What to work on: Each line from the one holding "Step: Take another" to the last line below must be written out exactly, with no other output.

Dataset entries
* * * * *

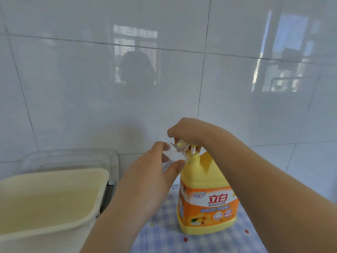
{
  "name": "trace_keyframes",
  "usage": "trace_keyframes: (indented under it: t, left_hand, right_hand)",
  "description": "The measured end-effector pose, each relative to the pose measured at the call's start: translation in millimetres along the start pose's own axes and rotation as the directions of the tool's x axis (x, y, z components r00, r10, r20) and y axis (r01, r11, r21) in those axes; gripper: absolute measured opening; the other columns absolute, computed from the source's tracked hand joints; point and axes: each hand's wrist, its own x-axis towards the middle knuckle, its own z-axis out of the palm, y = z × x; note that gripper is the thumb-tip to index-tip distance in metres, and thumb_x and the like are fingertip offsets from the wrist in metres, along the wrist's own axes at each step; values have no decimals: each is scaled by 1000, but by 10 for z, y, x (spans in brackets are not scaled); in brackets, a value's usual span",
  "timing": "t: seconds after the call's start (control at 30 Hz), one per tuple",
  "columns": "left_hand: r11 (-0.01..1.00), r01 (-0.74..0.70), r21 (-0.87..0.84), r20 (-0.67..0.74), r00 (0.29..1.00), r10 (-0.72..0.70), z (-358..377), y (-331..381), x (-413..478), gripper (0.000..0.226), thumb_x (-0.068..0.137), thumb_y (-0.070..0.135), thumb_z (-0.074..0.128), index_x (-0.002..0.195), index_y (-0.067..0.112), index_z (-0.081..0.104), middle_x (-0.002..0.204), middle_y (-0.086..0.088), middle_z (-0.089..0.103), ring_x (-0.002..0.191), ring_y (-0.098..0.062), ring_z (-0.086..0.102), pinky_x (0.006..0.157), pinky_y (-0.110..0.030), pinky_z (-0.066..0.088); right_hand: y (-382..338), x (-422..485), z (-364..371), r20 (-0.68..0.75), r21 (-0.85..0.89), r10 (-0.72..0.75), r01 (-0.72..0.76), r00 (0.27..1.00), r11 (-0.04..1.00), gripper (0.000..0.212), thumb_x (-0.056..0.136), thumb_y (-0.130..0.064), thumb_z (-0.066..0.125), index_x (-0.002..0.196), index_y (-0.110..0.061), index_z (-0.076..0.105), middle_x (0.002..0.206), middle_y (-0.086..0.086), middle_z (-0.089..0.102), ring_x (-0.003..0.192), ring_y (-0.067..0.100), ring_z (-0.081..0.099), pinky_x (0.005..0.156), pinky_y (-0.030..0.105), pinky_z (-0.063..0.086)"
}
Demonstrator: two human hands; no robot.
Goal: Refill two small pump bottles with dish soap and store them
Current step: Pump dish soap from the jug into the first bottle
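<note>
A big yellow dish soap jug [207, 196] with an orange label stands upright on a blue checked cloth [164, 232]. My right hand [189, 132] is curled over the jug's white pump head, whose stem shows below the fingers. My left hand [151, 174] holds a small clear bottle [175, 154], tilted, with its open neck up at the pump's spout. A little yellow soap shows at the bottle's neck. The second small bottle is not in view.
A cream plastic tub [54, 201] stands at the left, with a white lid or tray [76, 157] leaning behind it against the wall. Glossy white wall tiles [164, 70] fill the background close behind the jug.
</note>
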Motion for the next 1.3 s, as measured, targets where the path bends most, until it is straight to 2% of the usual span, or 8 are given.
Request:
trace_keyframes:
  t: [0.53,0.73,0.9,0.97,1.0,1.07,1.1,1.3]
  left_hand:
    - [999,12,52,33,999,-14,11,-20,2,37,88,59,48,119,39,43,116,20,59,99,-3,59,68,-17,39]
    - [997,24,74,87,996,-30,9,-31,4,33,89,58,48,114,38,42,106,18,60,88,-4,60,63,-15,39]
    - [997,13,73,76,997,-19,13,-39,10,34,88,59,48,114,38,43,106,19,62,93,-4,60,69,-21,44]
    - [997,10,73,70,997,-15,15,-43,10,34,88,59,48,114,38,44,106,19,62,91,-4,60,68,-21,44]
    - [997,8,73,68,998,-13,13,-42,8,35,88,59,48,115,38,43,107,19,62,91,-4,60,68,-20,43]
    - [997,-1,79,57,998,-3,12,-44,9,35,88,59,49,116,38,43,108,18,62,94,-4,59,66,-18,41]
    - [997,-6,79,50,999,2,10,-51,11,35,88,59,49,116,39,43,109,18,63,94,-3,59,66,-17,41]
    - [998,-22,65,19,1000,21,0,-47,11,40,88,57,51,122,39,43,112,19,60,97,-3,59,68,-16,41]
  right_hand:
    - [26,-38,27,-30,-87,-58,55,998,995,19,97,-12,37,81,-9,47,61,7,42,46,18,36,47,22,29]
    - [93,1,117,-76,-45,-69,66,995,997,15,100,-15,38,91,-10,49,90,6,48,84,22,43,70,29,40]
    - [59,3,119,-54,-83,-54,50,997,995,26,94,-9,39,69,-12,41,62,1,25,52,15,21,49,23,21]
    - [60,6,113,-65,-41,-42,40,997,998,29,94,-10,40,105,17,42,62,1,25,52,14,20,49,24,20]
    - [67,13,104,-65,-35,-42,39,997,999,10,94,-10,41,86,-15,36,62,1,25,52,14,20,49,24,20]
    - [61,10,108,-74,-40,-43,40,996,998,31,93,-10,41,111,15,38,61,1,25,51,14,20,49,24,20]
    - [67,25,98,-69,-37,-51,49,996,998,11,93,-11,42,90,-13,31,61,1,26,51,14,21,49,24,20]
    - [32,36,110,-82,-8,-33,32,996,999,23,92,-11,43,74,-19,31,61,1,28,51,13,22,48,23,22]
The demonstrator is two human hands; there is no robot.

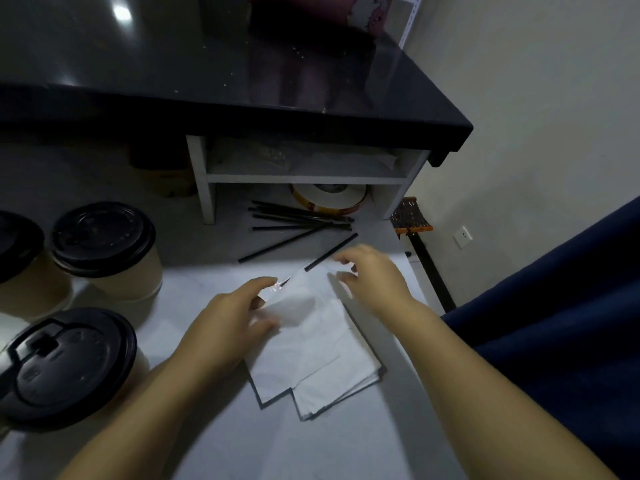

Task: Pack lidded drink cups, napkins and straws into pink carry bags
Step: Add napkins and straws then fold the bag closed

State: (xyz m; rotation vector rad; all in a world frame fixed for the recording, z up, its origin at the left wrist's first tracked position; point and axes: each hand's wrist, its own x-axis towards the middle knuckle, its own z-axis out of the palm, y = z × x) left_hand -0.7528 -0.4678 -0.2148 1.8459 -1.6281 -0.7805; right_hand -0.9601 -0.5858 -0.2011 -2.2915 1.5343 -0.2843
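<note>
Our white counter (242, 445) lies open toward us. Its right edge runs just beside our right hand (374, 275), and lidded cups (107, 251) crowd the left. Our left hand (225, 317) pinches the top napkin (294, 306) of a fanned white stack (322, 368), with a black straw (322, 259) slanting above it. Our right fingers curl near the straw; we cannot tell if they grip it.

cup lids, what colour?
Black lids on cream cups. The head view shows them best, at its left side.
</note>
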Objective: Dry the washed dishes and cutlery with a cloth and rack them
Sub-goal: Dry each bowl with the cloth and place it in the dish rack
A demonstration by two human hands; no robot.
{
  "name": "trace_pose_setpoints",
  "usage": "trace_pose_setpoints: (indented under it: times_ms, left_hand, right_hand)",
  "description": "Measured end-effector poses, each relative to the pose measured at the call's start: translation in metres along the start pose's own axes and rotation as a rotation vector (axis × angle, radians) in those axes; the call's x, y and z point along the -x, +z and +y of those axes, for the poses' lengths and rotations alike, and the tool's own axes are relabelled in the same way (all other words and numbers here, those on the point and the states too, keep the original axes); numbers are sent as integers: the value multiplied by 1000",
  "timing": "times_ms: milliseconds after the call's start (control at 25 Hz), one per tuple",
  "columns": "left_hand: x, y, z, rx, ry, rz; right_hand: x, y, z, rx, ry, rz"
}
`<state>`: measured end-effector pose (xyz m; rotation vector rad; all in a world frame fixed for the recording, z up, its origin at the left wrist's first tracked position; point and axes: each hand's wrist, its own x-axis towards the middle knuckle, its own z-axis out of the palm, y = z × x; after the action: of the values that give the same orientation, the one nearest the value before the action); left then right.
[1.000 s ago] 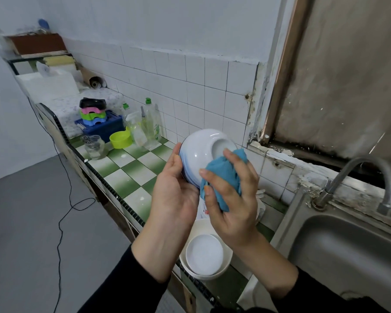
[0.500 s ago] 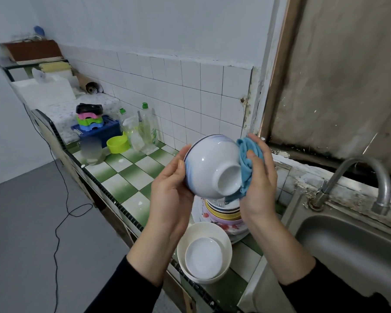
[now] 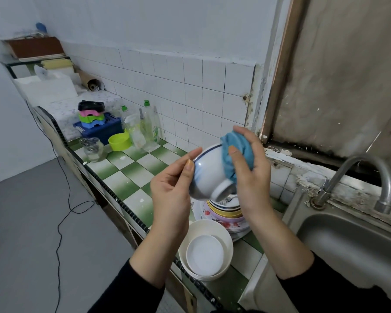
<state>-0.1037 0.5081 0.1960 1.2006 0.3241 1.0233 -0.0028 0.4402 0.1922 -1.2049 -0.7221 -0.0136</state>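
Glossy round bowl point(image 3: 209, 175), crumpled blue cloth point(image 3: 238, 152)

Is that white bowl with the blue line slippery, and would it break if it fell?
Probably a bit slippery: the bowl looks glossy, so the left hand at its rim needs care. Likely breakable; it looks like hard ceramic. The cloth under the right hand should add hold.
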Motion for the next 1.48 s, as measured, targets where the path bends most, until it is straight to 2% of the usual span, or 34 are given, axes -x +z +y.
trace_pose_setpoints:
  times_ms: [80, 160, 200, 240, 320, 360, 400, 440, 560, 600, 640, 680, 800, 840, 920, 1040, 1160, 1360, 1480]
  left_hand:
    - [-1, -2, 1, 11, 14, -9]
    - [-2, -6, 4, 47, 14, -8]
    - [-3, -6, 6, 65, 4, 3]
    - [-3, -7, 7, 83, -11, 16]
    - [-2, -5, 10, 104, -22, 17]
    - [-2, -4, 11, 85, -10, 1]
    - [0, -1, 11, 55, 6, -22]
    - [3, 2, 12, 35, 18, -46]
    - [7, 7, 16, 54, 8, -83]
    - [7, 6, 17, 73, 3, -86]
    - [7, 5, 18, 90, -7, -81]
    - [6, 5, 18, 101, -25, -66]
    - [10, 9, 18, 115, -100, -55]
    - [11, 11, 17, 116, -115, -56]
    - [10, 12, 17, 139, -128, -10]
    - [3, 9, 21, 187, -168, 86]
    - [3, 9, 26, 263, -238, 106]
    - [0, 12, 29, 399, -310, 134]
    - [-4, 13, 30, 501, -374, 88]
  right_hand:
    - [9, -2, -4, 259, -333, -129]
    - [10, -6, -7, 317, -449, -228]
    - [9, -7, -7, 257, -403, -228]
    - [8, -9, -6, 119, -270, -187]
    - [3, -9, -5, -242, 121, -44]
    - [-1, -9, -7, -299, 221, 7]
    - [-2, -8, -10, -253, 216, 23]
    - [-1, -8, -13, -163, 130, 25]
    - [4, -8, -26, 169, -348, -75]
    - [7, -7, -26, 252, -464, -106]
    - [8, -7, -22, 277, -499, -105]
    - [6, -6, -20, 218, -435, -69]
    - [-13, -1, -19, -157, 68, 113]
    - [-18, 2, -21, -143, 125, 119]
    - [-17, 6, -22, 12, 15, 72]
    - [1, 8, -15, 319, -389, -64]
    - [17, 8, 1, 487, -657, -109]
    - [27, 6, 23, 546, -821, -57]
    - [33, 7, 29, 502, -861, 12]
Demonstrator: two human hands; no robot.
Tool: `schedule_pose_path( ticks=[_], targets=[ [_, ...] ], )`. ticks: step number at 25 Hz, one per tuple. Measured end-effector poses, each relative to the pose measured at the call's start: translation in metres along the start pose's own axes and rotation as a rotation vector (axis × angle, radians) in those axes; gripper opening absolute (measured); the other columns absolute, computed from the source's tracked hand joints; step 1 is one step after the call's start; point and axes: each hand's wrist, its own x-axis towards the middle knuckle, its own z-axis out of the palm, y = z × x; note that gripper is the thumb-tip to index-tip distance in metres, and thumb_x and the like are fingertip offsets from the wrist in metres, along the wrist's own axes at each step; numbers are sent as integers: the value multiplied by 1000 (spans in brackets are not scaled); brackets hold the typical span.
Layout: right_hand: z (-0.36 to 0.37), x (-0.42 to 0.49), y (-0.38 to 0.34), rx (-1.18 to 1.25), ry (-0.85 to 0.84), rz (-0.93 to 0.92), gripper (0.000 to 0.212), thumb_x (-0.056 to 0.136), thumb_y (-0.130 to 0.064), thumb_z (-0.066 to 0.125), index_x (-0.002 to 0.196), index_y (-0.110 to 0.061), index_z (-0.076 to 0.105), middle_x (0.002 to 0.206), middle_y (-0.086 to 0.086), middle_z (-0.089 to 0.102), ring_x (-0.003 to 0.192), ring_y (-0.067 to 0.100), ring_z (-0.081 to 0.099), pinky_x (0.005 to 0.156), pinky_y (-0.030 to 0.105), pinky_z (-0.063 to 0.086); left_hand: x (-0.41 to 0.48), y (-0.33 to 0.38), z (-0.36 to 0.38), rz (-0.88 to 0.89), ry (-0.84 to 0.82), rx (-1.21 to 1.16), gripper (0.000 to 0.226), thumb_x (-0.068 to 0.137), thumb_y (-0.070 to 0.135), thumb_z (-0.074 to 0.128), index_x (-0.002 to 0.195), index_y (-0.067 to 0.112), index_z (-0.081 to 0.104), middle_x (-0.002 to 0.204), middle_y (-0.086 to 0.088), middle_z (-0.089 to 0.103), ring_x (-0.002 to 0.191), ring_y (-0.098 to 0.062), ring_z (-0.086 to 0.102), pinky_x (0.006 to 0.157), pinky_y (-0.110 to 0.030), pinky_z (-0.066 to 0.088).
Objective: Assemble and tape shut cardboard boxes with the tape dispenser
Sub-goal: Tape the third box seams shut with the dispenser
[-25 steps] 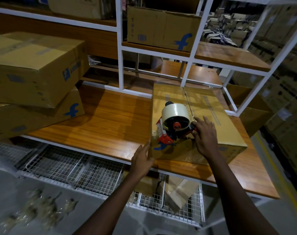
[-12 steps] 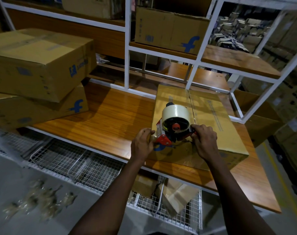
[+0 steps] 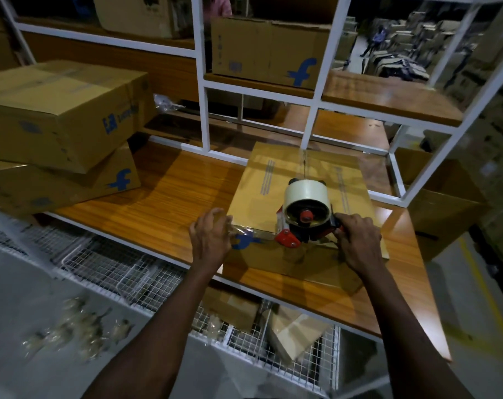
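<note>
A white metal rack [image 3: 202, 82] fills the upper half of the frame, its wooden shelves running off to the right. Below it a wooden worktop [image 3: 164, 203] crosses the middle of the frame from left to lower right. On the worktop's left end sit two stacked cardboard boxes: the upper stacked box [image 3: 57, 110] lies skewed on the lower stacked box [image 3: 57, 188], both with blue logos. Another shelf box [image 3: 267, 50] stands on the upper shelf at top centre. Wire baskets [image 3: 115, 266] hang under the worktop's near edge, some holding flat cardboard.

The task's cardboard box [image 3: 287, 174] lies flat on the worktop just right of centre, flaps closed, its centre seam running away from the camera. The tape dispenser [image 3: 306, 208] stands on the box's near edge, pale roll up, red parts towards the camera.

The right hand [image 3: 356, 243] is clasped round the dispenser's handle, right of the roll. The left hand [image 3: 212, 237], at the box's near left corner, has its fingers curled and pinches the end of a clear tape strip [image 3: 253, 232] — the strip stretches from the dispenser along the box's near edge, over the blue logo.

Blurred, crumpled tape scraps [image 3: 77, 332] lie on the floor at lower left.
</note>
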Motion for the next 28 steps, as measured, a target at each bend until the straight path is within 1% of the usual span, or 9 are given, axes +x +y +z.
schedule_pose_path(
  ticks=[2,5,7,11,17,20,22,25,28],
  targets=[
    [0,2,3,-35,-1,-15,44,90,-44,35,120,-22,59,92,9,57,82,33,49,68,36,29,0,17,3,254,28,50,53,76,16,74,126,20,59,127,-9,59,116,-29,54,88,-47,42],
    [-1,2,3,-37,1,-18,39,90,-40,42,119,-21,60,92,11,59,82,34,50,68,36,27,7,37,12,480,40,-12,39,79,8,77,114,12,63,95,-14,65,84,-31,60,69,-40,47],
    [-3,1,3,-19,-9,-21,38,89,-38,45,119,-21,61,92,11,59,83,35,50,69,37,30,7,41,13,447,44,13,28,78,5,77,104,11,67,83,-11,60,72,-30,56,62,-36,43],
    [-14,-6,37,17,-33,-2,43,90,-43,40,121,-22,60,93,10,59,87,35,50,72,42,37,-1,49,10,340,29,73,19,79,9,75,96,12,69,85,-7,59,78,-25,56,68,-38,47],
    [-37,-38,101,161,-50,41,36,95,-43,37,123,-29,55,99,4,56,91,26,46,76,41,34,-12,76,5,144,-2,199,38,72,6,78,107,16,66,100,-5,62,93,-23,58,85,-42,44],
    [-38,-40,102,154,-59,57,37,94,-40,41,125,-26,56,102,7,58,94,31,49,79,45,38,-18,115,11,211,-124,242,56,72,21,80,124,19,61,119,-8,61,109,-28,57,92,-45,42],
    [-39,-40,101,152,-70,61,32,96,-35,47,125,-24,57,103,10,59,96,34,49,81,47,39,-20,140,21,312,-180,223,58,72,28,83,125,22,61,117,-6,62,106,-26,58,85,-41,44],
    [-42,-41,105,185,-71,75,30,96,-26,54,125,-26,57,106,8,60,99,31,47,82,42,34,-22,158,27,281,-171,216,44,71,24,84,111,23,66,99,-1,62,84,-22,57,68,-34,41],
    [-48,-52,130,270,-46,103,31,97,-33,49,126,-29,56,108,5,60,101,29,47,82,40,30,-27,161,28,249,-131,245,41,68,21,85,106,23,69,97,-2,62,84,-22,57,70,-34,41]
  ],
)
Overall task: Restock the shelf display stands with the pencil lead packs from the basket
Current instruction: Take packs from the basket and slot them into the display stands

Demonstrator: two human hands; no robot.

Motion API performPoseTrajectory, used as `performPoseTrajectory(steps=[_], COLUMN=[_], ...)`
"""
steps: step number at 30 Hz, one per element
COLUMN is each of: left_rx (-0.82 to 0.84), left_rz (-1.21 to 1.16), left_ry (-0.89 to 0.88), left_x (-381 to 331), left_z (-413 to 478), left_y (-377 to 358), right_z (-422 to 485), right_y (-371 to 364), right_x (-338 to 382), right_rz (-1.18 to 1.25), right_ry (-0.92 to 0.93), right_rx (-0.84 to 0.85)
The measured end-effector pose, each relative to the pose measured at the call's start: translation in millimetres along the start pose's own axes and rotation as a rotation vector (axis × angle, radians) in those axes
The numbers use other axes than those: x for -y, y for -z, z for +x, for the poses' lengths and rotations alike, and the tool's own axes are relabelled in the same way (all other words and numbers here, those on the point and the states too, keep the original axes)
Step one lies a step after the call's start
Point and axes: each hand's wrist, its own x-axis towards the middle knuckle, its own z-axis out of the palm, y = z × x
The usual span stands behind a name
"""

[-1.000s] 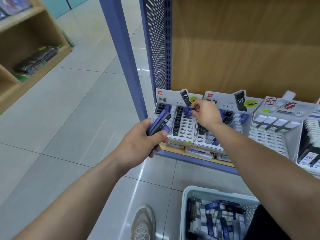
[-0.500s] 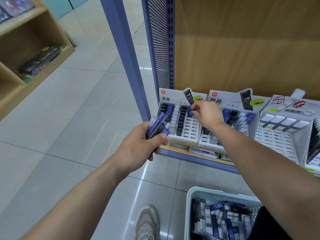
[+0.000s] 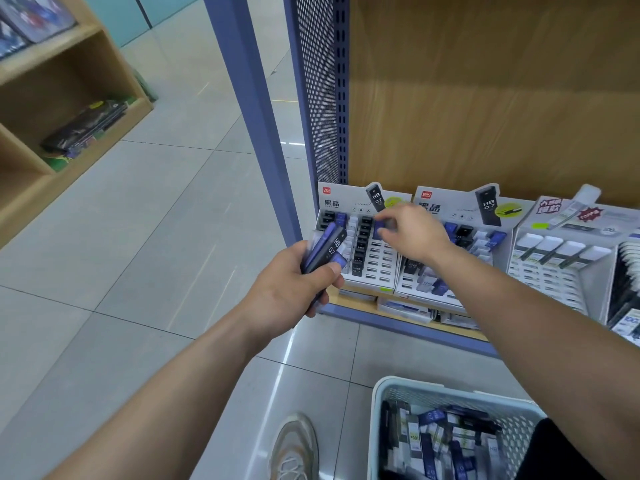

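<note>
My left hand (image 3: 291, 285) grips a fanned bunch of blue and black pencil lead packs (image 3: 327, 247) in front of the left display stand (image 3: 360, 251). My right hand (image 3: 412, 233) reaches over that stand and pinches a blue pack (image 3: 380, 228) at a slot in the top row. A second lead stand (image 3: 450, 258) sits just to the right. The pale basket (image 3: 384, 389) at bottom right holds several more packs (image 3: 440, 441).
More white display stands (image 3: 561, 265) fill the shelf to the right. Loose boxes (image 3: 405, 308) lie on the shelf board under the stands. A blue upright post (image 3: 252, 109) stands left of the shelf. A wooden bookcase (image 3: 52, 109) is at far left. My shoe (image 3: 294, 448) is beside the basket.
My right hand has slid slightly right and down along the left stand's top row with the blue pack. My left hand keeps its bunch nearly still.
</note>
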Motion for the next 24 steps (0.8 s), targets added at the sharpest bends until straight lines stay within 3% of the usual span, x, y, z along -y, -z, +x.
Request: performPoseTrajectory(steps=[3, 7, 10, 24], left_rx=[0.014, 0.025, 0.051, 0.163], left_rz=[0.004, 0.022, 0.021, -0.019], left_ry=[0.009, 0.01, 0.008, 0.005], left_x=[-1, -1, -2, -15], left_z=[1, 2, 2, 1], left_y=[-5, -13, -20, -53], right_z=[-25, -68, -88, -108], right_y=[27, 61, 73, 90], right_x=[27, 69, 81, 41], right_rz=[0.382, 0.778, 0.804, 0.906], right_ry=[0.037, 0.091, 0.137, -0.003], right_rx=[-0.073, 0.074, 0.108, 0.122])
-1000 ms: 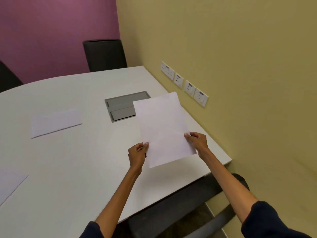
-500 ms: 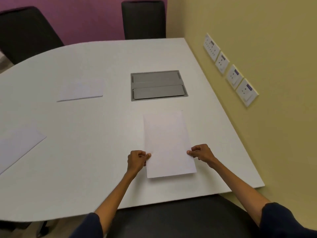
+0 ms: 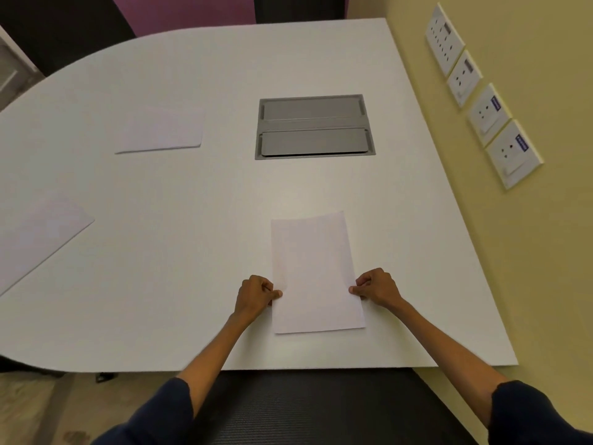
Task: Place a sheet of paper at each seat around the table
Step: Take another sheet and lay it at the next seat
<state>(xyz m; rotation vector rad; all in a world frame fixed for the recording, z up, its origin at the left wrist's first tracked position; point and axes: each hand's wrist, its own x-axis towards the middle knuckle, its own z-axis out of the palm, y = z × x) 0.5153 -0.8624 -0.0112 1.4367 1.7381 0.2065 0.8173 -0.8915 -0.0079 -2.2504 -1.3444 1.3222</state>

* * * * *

Solution to this task:
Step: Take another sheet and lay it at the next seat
<state>(xyz m; rotation vector rad; all in a world frame fixed for the recording, z up, its origin at the left wrist's first tracked position; point and axes: each hand's wrist, its own x-axis towards the middle knuckle, its own z-axis out of the palm, y = z × x) 0.5153 -0.8624 -0.0112 1.4367 1.7381 0.2065 0.8173 -0.8915 -0.0079 -2.2504 -1.3444 1.3222</state>

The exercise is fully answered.